**Problem description:** Pull each line containing "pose" from the data.

===== Supplied records

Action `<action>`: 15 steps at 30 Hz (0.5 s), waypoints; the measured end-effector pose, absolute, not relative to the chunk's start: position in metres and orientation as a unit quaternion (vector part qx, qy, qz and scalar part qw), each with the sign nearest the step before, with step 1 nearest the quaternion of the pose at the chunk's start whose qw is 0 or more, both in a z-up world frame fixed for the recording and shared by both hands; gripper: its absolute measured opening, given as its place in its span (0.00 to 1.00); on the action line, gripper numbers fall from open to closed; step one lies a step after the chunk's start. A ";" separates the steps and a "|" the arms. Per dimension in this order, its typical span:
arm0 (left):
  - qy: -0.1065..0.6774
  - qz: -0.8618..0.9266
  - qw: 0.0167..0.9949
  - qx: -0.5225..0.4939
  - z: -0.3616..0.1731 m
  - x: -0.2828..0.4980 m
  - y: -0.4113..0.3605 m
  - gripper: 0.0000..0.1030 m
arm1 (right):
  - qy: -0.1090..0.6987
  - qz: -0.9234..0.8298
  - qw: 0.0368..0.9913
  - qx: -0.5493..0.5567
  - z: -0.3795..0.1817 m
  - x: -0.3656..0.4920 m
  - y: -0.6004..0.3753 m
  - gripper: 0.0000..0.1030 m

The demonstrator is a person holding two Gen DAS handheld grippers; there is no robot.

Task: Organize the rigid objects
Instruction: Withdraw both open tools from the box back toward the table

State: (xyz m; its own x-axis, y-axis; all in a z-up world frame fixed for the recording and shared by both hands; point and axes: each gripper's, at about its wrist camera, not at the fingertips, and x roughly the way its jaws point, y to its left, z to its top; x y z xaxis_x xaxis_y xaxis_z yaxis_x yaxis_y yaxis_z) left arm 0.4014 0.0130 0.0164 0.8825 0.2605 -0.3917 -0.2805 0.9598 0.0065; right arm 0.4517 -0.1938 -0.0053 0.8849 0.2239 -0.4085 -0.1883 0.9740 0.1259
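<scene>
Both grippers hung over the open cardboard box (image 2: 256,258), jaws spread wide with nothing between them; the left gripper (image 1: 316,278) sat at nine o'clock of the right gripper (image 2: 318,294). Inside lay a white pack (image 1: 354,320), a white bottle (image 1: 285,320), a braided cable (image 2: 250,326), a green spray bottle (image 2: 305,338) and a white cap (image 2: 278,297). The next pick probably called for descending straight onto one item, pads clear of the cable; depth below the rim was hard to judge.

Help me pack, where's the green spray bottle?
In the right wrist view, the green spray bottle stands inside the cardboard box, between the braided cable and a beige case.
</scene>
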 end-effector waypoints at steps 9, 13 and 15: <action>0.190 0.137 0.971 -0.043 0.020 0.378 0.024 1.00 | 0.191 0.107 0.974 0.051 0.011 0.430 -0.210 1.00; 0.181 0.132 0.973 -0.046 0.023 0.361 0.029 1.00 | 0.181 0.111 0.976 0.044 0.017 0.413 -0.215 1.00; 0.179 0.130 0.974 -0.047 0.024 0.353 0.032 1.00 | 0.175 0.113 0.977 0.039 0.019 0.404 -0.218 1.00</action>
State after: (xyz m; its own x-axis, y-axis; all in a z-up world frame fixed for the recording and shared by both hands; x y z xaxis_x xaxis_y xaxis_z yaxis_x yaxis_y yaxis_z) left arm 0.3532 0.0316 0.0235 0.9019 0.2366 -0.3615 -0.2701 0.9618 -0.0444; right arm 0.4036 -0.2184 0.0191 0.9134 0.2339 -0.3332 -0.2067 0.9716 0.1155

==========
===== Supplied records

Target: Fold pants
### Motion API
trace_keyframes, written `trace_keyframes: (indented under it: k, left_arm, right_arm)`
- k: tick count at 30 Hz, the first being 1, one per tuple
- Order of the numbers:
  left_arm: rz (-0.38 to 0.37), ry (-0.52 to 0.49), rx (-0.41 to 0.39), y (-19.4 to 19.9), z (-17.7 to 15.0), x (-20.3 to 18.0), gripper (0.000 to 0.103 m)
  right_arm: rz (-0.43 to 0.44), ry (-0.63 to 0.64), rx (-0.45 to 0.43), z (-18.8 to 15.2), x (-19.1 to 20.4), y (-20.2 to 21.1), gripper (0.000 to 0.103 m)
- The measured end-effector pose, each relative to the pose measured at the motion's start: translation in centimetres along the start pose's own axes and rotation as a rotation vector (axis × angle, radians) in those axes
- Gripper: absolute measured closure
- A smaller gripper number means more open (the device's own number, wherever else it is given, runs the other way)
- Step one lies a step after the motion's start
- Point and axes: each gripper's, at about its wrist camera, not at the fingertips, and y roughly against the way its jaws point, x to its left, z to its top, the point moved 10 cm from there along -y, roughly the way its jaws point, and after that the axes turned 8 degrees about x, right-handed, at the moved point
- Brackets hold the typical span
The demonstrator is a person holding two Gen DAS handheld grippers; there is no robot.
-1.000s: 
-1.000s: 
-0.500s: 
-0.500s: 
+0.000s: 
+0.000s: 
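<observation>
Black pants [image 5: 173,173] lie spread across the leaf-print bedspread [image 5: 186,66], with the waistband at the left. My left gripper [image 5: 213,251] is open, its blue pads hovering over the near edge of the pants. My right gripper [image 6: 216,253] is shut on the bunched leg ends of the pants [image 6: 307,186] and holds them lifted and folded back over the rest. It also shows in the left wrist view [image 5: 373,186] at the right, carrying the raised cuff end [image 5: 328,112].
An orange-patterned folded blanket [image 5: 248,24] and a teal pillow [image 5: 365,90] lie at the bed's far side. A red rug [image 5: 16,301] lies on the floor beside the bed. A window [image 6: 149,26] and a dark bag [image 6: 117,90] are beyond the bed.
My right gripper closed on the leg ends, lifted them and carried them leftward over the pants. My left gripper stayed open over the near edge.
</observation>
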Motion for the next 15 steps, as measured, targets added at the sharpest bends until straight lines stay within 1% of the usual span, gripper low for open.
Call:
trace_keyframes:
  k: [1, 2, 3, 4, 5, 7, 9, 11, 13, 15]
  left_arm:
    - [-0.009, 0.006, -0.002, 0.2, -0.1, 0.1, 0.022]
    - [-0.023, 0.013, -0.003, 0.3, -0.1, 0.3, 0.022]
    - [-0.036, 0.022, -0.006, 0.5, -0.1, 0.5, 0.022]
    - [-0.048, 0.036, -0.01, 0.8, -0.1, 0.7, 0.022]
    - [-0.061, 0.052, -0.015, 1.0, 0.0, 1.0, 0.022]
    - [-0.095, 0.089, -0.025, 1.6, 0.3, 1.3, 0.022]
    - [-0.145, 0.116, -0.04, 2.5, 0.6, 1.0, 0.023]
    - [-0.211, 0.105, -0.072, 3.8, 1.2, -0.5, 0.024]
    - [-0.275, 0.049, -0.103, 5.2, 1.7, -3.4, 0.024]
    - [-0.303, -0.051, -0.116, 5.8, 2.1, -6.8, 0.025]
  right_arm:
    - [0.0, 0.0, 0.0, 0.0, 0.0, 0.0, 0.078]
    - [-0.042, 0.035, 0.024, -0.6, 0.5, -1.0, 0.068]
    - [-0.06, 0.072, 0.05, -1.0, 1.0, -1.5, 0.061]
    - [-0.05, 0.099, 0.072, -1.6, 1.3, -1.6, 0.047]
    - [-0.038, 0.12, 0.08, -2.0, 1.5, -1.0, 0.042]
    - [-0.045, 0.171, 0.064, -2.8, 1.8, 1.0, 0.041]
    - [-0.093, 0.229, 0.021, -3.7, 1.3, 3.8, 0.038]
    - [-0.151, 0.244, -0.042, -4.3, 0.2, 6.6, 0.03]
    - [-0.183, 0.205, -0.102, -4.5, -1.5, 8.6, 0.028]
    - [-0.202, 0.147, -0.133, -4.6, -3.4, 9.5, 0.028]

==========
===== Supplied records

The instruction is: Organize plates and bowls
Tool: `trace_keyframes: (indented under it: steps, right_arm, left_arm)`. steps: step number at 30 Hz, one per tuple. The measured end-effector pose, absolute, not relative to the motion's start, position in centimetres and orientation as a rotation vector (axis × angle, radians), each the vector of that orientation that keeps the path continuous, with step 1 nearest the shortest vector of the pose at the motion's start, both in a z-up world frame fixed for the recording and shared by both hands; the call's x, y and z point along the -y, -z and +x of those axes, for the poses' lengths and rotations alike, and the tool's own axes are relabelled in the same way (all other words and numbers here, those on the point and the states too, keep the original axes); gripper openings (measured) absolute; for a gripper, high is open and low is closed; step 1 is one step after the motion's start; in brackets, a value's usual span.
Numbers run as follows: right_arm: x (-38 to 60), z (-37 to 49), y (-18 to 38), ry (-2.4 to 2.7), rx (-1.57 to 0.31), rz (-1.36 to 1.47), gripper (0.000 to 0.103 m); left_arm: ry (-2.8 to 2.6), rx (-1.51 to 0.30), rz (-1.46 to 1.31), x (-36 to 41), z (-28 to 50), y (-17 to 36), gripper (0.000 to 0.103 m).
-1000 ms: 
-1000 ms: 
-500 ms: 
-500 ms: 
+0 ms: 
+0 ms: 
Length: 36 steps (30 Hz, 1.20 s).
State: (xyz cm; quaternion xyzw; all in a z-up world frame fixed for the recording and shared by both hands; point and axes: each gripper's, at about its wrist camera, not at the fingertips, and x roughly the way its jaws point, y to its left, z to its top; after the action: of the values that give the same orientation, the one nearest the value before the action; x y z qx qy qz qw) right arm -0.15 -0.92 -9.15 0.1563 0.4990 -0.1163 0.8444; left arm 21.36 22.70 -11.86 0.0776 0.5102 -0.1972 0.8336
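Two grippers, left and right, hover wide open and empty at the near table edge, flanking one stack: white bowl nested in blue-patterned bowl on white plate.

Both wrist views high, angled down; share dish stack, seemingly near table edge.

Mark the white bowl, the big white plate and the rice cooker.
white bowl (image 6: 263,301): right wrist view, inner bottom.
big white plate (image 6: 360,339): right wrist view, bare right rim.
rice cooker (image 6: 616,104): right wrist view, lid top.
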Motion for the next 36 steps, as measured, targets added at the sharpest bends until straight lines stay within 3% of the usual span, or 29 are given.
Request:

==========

**Response below:**
Action `<action>`: 15 steps at 30 Hz (0.5 s), waypoints; the measured end-effector pose, absolute, not relative to the chunk's start: position in metres and orientation as a unit quaternion (vector part qx, qy, qz and scalar part qw), each with the sign nearest the step before, with step 1 nearest the quaternion of the pose at the chunk's start whose qw is 0 or more, both in a z-up world frame fixed for the recording and shared by both hands; gripper: its absolute measured opening, given as its place in its span (0.00 to 1.00); on the action line, gripper numbers fall from open to closed; step one lies a step after the chunk's start. A ";" separates the steps and a "|" the arms. Per dimension in this order, its typical span:
- The measured end-effector pose, each relative to the pose measured at the motion's start: translation in centimetres along the start pose's own axes and rotation as a rotation vector (axis × angle, radians) in those axes
Tool: `trace_keyframes: (indented under it: steps, right_arm, left_arm)`. steps: step number at 30 Hz, one per tuple. The measured end-effector pose, absolute, not relative to the motion's start, position in centimetres and orientation as a rotation vector (axis × angle, radians), each the vector of that orientation that keeps the path continuous, with step 1 nearest the shortest vector of the pose at the motion's start, both in a z-up world frame fixed for the recording and shared by both hands; the call's x, y and z point along the -y, -z and +x of those axes, for the poses' lengths and rotations alike, and the tool's own axes are relabelled in the same way (all other words and numbers here, those on the point and the states too, keep the original axes); gripper openings (measured) absolute; for a gripper, high is open and low is closed; step 1 is one step after the motion's start; in brackets, a value's usual span.

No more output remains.